* [ASSIGNMENT] Restate the full listing precisely as written.

* [THE INPUT]
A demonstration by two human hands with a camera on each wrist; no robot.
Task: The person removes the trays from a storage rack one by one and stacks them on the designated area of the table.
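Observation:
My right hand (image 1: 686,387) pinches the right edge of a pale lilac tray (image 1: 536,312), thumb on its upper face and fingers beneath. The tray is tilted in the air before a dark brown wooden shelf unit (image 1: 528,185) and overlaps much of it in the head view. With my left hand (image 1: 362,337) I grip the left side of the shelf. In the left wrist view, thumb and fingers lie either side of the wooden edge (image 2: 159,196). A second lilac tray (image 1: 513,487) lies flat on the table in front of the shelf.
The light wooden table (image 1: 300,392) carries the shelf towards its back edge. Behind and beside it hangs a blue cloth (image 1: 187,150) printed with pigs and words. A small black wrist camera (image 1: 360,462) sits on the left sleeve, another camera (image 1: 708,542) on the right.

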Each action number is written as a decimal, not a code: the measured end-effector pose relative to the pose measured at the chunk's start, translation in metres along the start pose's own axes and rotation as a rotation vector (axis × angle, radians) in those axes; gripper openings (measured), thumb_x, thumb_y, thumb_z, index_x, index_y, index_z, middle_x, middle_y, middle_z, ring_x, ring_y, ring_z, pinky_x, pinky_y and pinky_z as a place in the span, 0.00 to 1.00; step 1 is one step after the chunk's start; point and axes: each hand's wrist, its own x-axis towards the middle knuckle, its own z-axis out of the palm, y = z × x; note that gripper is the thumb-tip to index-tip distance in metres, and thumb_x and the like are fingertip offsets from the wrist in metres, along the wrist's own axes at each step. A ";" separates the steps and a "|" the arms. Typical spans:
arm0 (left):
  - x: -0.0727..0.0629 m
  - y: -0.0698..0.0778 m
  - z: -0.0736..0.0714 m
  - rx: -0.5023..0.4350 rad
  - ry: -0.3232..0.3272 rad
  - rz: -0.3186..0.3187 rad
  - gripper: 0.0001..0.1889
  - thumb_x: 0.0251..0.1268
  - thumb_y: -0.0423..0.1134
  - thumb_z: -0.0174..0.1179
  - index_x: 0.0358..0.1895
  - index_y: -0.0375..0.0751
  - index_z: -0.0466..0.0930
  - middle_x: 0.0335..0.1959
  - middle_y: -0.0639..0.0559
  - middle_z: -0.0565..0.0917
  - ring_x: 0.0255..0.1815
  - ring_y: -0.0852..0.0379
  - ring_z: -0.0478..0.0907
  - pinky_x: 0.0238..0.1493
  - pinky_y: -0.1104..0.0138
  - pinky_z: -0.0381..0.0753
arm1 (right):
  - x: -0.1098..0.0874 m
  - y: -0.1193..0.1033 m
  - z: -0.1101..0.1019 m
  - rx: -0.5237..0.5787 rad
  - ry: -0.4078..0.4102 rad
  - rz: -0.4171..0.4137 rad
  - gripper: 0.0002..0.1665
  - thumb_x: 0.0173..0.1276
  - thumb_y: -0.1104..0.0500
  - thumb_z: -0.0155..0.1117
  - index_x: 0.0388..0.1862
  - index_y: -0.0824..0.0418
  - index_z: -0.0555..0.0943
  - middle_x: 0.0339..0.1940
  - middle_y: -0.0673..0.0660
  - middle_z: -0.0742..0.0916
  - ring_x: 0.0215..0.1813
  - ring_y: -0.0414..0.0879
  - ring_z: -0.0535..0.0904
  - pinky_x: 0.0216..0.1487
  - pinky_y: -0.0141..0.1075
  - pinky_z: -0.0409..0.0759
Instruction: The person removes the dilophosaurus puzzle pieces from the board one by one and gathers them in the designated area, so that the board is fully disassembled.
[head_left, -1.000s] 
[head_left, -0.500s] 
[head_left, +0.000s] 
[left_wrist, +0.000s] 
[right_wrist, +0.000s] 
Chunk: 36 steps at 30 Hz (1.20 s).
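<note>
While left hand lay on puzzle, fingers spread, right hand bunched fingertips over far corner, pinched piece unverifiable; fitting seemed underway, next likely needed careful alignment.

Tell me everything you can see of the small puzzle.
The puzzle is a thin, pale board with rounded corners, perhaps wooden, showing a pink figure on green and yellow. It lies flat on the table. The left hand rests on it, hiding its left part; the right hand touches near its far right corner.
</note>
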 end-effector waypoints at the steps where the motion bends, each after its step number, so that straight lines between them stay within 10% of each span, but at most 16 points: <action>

* [PROBLEM SOLUTION]
A demonstration by two human hands with a camera on each wrist; no robot.
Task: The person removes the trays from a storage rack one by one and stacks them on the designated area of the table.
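Observation:
My right hand (image 1: 686,387) pinches the right edge of a pale lilac tray (image 1: 536,312), thumb on its upper face and fingers beneath. The tray is tilted in the air before a dark brown wooden shelf unit (image 1: 528,185) and overlaps much of it in the head view. With my left hand (image 1: 362,337) I grip the left side of the shelf. In the left wrist view, thumb and fingers lie either side of the wooden edge (image 2: 159,196). A second lilac tray (image 1: 513,487) lies flat on the table in front of the shelf.
The light wooden table (image 1: 300,392) carries the shelf towards its back edge. Behind and beside it hangs a blue cloth (image 1: 187,150) printed with pigs and words. A small black wrist camera (image 1: 360,462) sits on the left sleeve, another camera (image 1: 708,542) on the right.
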
Each action number is written as a decimal, not a code: the measured end-effector pose relative to the pose measured at the chunk's start, translation in metres along the start pose's own axes and rotation as a rotation vector (axis × angle, radians) in those axes; gripper openings (measured), thumb_x, thumb_y, thumb_z, index_x, index_y, index_z, middle_x, middle_y, middle_z, ring_x, ring_y, ring_z, pinky_x, pinky_y and pinky_z as a place in the span, 0.00 to 1.00; step 1 is one step after the chunk's start; point and axes: each hand's wrist, its own x-axis towards the middle knuckle, its own z-axis out of the palm, y = z × x; note that gripper is the thumb-tip to index-tip distance in metres, and thumb_x and the like are fingertip offsets from the wrist in metres, along the wrist's own axes at each step. A ";" separates the steps and a "|" the arms. Typical spans:
arm0 (left):
  - x: -0.0727..0.0629 m
  - y: -0.0698..0.0778 m
  - z: -0.0736..0.0714 m
  - rx: -0.5023..0.4350 rad
  - ry: -0.3232..0.3272 rad
  - rz: -0.3186..0.3187 rad
  - gripper: 0.0001..0.1889
  - thumb_x: 0.0251..0.1268
  - thumb_y: -0.0423..0.1134
  - thumb_z: -0.0174..0.1179
  - index_x: 0.0358..0.1895
  - index_y: -0.0375..0.0751
  - index_z: -0.0466..0.0930
  - middle_x: 0.0335..0.1959
  - middle_y: -0.0639..0.0559
  - middle_z: -0.0565..0.0917
  - ring_x: 0.0255..0.1815
  - ring_y: -0.0852..0.0379
  - ring_z: -0.0478..0.0907
  - pinky_x: 0.0238..0.1493
  - pinky_y: -0.1104..0.0138
  - pinky_z: -0.0381..0.0753
arm1 (right):
  - x: -0.1098..0.0874 m
  - y: -0.1193..0.1033 m
  - z: -0.1101..0.1019 m
  - rx: -0.5237..0.5787 rad
  - ry: -0.4078..0.4102 rad
  - rz: -0.4171..0.4137 rad
  - gripper: 0.0002..0.1665
  - thumb_x: 0.0173..0.1276
  - thumb_y: -0.1104..0.0500
  - thumb_z: -0.0155..0.1117
  - index_x: 0.0388..0.1862
  - index_y: -0.0824..0.0418
  - index_z: -0.0555..0.0943
  - middle_x: 0.0339..0.1940
  - middle_y: -0.0673..0.0660
  - middle_z: -0.0742..0.0916
  - ring_x: 0.0215..0.1813
  - ring_y: -0.0414..0.0879
  - ring_z: -0.0535..0.0904
  - pinky_x: 0.0216..0.1487
  - pinky_y: -0.0141..0.1075
  - pinky_z: -0.0409..0.0759
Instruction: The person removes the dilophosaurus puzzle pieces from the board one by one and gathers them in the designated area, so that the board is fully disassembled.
[head_left, -1.000s] 
[head_left, -0.500s] 
[head_left, +0.000s] 
[left_wrist, +0.000s] 
[right_wrist, +0.000s] 
Chunk: 36 steps at 30 Hz (1.20 s).
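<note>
While left hand lay on puzzle, fingers spread, right hand bunched fingertips over far corner, pinched piece unverifiable; fitting seemed underway, next likely needed careful alignment.

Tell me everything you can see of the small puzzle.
The puzzle is a thin, pale board with rounded corners, perhaps wooden, showing a pink figure on green and yellow. It lies flat on the table. The left hand rests on it, hiding its left part; the right hand touches near its far right corner.
</note>
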 end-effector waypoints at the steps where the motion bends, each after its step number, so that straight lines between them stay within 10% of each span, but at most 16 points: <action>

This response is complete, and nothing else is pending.